> _WORK TO COMPLETE_
Return the data below exactly, please, but drop the pictures.
[[ DATA EXCERPT, beginning ]]
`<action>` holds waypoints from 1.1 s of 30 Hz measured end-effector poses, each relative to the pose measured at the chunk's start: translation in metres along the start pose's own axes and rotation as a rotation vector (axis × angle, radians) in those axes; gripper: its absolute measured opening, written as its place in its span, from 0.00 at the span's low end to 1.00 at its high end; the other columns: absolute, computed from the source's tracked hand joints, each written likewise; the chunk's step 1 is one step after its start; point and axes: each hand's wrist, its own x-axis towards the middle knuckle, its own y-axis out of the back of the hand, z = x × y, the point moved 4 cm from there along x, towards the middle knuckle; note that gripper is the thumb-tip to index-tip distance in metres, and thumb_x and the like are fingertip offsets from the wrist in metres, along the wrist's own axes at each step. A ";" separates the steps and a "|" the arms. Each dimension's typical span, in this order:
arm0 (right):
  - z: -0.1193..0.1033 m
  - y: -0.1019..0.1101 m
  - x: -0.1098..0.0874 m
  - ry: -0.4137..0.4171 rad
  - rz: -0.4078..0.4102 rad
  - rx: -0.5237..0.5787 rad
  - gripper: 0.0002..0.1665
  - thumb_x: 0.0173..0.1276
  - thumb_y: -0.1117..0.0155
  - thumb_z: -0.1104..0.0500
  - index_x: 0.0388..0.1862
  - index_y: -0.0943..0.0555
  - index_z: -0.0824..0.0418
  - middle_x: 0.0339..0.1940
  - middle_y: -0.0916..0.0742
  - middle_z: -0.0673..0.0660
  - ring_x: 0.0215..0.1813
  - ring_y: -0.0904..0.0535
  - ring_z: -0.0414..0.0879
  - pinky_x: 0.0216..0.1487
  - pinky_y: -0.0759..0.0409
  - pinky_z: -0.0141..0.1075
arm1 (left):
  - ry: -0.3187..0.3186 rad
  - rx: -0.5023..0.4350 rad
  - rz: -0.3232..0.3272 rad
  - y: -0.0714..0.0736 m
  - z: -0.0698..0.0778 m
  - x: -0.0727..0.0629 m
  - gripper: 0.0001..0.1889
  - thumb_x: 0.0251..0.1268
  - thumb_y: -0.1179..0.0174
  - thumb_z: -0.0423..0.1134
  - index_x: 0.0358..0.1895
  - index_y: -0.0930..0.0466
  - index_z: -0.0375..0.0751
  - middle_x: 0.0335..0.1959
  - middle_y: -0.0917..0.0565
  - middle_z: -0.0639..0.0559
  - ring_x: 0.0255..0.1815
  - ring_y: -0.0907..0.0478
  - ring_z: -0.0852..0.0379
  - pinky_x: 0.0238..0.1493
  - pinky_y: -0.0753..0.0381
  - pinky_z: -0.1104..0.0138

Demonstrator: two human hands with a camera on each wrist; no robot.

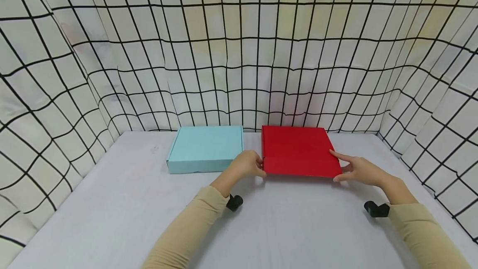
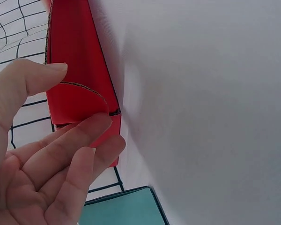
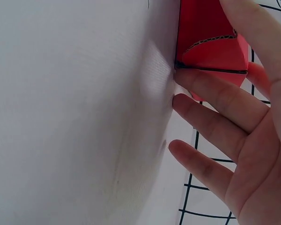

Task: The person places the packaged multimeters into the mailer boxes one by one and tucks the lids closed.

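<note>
A red cardboard box lies flat on the white surface, its front edge facing me. My left hand is at its front left corner; the thumb lies by the front edge and the relaxed fingers touch the side. The left wrist view shows a curved cardboard flap at that corner, between thumb and fingers. At the front right corner is my right hand, its index finger along the box's side edge and its thumb at the front. Spread, nearly straight fingers show there in the right wrist view, beside a similar flap.
A light blue cardboard box sits to the left of the red one, close by my left hand. Black netting over white cloth rises behind and on both sides of the white table surface.
</note>
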 end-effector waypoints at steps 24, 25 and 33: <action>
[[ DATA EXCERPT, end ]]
> _RESULT_
`<action>` holds waypoints from 1.1 s of 30 Hz measured end-effector poses, each relative to the pose measured at the chunk's start: translation in metres along the start pose's own axes and rotation as a rotation vector (axis × angle, radians) in those axes; gripper: its absolute measured opening, written as its place in its span, from 0.00 at the span's low end to 1.00 at its high end; the other columns: absolute, computed from the source's tracked hand joints, each written likewise; the chunk's step 1 is one step after its start; point and axes: each hand's wrist, its own x-axis towards the middle knuckle, its own y-axis out of the back of the hand, z = x × y, the point moved 4 cm from there along x, towards the middle knuckle; note that gripper is the thumb-tip to index-tip distance in metres, and thumb_x and the like are fingertip offsets from the wrist in metres, along the wrist's own axes at each step. A ";" separates the steps and a "|" the arms. Each dimension's typical span, in this order:
arm0 (right):
  - z: -0.1193..0.1033 m
  - y: -0.1019..0.1101 m
  - x: -0.1098..0.0874 m
  - ry: -0.4137..0.4171 rad
  - rz: -0.4078..0.4102 rad
  - rx: -0.5237..0.5787 rad
  - gripper: 0.0002..0.1665
  - thumb_x: 0.0173..0.1276
  - thumb_y: -0.1117..0.0155
  - thumb_z: -0.1104..0.0500
  - index_x: 0.0388..0.1862
  - index_y: -0.0943..0.0555
  - index_z: -0.0824..0.0418
  - middle_x: 0.0339..0.1940
  - middle_y: -0.0916..0.0742
  - middle_z: -0.0673..0.0660
  - ring_x: 0.0215..0.1813
  - ring_y: -0.0904..0.0535
  - ring_z: -0.0414..0.0879
  - pinky_x: 0.0216..0.1487
  - pinky_y: -0.0759..0.0409
  - pinky_z: -0.0141..0.1075
arm1 (left):
  - ry: -0.3187..0.3186 rad
  - rx: -0.5023..0.4350 rad
  - rz: -0.3232..0.3272 rad
  - y: -0.0714..0.0736 m
  - z: -0.0698..0.0778 m
  - x: -0.0727..0.0629 m
  - gripper: 0.0001..0.1889
  - thumb_x: 0.0251..0.1268
  - thumb_y: -0.1179..0.0174
  - thumb_z: -0.0423..0.1134
  - index_x: 0.0358..0.1895
  - index_y: -0.0930..0.0466
  - index_z: -0.0375..0.0751
  - middle_x: 0.0335..0.1959
  - middle_y: -0.0917..0.0565
  - middle_z: -0.0639..0.0559
  - ring_x: 0.0255..0.1815
  - ring_y: -0.0907..0.0478
  - ring_z: -0.0852..0.0379
  - pinky_x: 0.0238..0.1493
  - pinky_y: -0.0753..0.0381
  - pinky_z: -0.1104..0.0138

Demonstrator: two human hands with a camera on each wrist; no robot.


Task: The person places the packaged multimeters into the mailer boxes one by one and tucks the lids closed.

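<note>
A red cardboard box lies flat on the white surface, its front edge facing me. My left hand is at its front left corner; the thumb lies by the front edge and the relaxed fingers touch the side. The left wrist view shows a curved cardboard flap at that corner, between thumb and fingers. At the front right corner is my right hand, its index finger along the box's side edge and its thumb at the front. Spread, nearly straight fingers show there in the right wrist view, beside a similar flap.
A light blue cardboard box sits to the left of the red one, close by my left hand. Black netting over white cloth rises behind and on both sides of the white table surface.
</note>
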 end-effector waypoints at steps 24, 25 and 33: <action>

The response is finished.